Oregon, it turned out, didn't need more programs to help growing companies. Among federal, state, and local governments, there were hundreds of useful programs available. One program would bring efficiency experts to rural companies at no charge. Another would help pay for turnaround consultants at troubled companies. But few people knew about these or any of the others. "There are huge amounts of resources available," Suran says. "The problem is that any one person can hold only a few of those in their head at any one time." Small companies had enough trouble keeping track of the regulations they had to obey, never mind keeping track of how governments could help them. In her focus groups, she remembers, the constant refrain was, If you don't do anything else, simplify government.
Like the chief executive officers Suran interviewed, most entrepreneurs see government as baffling, frustrating, and hostile. There's evidence aplenty for that view. But it misses what Suran discovered -- all the government-assistance programs small companies can use. Those programs aren't unique to Oregon; on the contrary, they have been proliferating in many parts of the country. They represent something of a quiet revolution in the way public officials think about developing their economies. While no one was looking, state and local governments in the 1980s discovered the importance of growing companies.

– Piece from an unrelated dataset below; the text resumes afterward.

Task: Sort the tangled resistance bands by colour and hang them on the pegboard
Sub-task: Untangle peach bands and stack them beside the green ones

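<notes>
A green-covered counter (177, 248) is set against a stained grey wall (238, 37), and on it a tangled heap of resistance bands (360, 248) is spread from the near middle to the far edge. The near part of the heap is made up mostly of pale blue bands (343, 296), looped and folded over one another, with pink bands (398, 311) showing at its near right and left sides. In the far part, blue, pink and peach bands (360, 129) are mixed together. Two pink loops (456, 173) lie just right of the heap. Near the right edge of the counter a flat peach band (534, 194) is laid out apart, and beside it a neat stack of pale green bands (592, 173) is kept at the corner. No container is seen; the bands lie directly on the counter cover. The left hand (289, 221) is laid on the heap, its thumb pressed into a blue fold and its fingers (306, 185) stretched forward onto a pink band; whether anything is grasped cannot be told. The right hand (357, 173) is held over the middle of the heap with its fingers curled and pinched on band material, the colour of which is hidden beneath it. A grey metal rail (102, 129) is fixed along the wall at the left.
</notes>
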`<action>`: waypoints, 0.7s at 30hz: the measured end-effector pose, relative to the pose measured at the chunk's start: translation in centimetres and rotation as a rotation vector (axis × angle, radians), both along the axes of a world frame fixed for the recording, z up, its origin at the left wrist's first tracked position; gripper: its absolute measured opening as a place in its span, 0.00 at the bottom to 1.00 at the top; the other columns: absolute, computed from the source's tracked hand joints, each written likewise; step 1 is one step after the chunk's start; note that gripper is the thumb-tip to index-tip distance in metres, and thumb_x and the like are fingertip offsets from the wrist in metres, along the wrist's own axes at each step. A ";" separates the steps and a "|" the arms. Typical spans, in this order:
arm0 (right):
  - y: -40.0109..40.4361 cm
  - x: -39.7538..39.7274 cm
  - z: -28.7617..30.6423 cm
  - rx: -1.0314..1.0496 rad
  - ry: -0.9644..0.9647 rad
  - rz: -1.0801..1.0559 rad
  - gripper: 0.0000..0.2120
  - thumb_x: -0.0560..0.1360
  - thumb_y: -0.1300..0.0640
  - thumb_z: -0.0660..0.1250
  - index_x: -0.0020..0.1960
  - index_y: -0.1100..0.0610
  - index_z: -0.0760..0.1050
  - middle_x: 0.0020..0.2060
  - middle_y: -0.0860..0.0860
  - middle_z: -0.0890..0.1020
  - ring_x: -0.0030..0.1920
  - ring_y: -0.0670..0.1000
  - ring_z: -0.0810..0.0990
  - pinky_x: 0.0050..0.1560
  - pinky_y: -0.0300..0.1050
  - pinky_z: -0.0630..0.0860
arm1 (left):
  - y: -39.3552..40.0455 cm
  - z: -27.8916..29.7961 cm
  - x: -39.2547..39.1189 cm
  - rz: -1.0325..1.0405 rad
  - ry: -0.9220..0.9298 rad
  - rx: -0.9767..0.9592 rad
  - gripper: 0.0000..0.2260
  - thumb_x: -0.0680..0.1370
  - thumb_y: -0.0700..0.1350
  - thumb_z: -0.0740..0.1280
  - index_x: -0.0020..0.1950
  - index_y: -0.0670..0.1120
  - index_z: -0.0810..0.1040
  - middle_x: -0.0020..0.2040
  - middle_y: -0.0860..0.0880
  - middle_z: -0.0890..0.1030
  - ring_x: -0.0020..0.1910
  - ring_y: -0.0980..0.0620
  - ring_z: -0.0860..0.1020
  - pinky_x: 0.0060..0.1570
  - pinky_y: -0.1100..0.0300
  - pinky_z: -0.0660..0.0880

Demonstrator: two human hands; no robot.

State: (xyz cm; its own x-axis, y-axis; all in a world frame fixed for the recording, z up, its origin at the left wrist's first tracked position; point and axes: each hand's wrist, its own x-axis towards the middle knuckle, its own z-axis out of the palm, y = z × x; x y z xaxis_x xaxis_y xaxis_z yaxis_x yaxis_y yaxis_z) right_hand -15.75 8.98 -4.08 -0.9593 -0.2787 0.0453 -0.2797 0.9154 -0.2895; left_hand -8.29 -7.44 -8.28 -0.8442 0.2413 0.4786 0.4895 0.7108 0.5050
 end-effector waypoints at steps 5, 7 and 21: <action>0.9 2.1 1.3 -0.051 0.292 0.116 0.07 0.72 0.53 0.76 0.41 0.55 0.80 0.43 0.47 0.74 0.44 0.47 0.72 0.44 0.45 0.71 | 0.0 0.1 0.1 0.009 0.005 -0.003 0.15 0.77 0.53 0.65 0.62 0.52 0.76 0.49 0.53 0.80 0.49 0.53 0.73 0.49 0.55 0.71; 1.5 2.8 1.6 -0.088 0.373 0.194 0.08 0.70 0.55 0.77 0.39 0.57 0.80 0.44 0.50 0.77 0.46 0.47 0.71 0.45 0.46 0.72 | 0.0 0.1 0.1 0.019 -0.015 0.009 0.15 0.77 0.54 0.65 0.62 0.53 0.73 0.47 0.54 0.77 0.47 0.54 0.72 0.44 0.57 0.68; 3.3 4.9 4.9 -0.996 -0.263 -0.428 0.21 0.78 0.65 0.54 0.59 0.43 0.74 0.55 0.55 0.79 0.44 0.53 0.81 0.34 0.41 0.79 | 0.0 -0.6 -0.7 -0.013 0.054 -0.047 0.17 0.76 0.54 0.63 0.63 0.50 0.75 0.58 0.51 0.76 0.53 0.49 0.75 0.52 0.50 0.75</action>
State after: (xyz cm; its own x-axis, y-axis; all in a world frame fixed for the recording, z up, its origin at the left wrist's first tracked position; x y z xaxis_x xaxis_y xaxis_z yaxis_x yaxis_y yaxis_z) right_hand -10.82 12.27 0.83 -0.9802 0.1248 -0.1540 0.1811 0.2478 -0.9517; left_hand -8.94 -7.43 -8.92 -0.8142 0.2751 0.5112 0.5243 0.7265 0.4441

Just look at the numbers. According to the Washington, D.C.-based Corporation for Enterprise Development, all but 4 states now provide some type of small-company financing; 28 offer publicly funded venture or seed capital. Twenty-five states fund new-business incubators designed to help start-ups through the difficult early stages. Forty-six have Small Business Development Centers to provide management assistance. Thirty award grants for state-of-the-art research and development. Indeed, the Small Business Administration's newest edition of The States and Small Business contains more than 400 pages of program listings (see "Where to Go from Here," page 7). And that doesn't even count programs at the local level -- where, Robert Davenport of the National Development Council says, growth has been just as dramatic.
A decade ago none of this was true. Then, only a few states even had small-business offices. Economic development mostly meant persuading big companies to locate (or keep) their facilities in your district rather than someone else's. Such smokestack chasing is still common, of course: the political payoff for landing a big plant is too alluring for most elected officials to resist. But many states and localities are realizing that helping small, indigenous companies grow is a wiser use of public resources.
Part of this change can be traced to the popularity of economist David Birch, who was the first to stress the importance of growing companies in job creation. And part stems from policymakers' experience in the early 1980s, watching large corporations lay off thousands of workers at a time. Perhaps it's not surprising that two early leaders in entrepreneurship promotion were the governors of Pennsylvania and Michigan, whose economies were suffering from the problems of Big Steel and Big Auto. If a state couldn't count on its major employers, what else could it do but help small companies? Then too, maybe it has dawned on public officials that smokestack chasing is a zero-sum game. "Fifteen years ago economic development meant, Let's attract a big company," Davenport says. "It was a lot of money spent, and there weren't a lot of positive payoffs for the nation as a whole. Now, communities are saying, We'll grow our own garden."
Such sentiments aside, what do government officials know about helping growing companies? Often, not much. As Suran found, all that those companies really ask from government is fewer hassles. So why don't bureaucrats just skip the direct assistance and do small companies a favor by making their lives simpler?